Matthew Gubens, MD, MS, assistant clinical professor of thoracic oncology at the University of California, San Francisco, discussed the areas of lung immuno-oncology research where he anticipates significant advances will be made in coming years.
Matthew Gubens, MD, MS, assistant clinical professor of thoracic oncology at the University of California, San Francisco, discussed the areas of lung immuno-oncology (IO) research where he anticipates significant advances will be made in coming years.
Transcript (slightly modified)
Are you conducting any ongoing research on lung cancer immunotherapies?
Well, we’re certainly in the hunt of looking at these combination approaches. Certainly, I think one other exciting thing about this area has been the opportunity to work with immunologists who have been in the lab talking about this for years and finally engaging us clinically.

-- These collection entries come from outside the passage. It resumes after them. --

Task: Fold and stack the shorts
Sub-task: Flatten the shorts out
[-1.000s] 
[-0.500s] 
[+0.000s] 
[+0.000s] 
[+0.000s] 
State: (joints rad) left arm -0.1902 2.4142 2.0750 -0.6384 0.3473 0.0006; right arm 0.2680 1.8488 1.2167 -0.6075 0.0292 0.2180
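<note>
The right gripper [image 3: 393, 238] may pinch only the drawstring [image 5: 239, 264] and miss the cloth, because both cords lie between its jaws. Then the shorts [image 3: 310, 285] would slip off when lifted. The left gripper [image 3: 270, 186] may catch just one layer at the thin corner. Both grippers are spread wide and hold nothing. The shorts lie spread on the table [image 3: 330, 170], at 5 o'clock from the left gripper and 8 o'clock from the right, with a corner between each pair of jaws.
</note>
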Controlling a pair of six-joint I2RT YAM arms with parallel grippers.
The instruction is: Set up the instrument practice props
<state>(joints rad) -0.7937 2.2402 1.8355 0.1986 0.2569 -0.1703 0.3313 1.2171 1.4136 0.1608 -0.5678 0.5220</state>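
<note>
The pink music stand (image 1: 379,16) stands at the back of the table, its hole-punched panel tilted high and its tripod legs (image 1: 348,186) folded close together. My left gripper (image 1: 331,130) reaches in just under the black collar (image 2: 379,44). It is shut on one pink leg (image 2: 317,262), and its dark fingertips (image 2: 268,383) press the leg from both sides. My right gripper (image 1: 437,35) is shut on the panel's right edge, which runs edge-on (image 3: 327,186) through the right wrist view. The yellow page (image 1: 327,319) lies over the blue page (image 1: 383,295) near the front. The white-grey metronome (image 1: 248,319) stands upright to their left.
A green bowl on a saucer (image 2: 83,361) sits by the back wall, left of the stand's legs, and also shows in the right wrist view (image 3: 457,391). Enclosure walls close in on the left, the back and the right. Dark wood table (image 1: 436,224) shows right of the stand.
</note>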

I think some of the interesting efforts we have are to do really sophisticated immuno-profiling. PDL-1 is a biomarker we have, I don’t think any of us think we’ll be using that exclusively 3 years from now. We’re really trying to be more savvy about blood-based biomarkers, proteomics, tumor mutation burden, and really having a sense for both patient selection but also patient follow-up. Do we have early signals of benefit, whether they’re blood-based, whether they’re biopsy-based, or even imaging-based?
I think some of the exciting work is also about PET tracers and may let us have an early sense of benefit, again with the idea of moving a patient off an ineffective treatment to move onto the next thing. So partly combinations, and really being savvy about biomarker development.
The other piece I’m really excited about is looking at a whole other area, looking at folks who have early-stage disease. We know that we’re finding more early-stage disease now that we do more lung cancer screening in at-risk populations, but the idea of maybe using PD-1 inhibition or other IO/IO combinations either neoadjuvantly, which also by the way gives us really nice tissue to work with, or adjuvantly, to see if we can improve cure rates, which is really of course all of our goals in lung cancer.